You’ve got to believe that everyone had their eyes on Coeur d’Alene Casino this past week. The casino had a soft opening on Monday, April 27 and a grand re-opening on May 1.

Located in Northern Idaho, they have a 300-room hotel and their gaming floor hosts more than 1,300 slot machines. Their guest profile changes slightly during the summer months as there are quite a few snow birds that return and more tourists. 78% of their guests are from the Eastern Washington and North Idaho region.

Per their press release of April 23, neither the Coeur d’Alene Reservation nor Benewah County have had any confirmed COVID-19 cases to date. Chairman Stensgar was quoted, “Based on local trends and the consistently low number of confirmed cases in the region, we believe we can safely start to reopen the reservation. Protecting lives and protecting livelihoods don’t have to be mutually exclusive. We have a plan that we believe can do both and frankly, it is time to take action.”
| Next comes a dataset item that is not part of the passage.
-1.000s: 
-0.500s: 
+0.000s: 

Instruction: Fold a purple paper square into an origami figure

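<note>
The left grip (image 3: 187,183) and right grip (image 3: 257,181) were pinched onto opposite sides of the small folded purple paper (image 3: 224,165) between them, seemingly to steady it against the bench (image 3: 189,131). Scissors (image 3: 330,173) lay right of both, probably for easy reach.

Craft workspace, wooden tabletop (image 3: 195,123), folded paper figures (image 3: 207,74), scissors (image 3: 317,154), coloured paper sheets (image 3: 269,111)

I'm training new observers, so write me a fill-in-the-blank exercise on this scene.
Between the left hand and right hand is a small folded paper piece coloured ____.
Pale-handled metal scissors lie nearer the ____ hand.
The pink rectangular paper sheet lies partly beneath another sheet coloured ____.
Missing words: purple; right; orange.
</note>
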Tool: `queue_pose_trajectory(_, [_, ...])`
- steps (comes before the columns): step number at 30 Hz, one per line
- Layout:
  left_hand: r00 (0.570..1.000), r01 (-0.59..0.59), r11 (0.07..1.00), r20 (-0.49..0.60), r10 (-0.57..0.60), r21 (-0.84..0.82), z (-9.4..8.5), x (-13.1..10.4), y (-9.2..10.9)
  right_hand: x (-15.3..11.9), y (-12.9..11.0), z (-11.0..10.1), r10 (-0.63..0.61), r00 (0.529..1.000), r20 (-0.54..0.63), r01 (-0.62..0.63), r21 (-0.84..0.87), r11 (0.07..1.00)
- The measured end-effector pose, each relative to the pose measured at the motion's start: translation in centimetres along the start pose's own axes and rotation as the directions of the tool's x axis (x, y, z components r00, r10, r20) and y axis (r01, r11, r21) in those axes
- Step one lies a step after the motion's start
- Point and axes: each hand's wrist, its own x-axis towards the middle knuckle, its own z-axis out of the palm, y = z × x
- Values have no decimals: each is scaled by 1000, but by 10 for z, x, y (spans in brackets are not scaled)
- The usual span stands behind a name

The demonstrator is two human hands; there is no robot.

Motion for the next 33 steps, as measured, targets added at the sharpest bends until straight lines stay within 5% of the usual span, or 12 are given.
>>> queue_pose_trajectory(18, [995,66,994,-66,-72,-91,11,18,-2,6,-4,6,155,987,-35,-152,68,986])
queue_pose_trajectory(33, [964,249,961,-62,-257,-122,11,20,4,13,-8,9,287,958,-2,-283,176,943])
We are so thankful to our longtime friend and client Laura Stensgar, the CEO of Coeur d’Alene Casino, for agreeing to share with all of our readers what it has been like opening up in this historic time for our nation. It’s through collaboration and sharing that we can help our industry find the answers and you and your Tribe have taken the lead. ALL eyes are on you and the lessons you’re learning, thank you.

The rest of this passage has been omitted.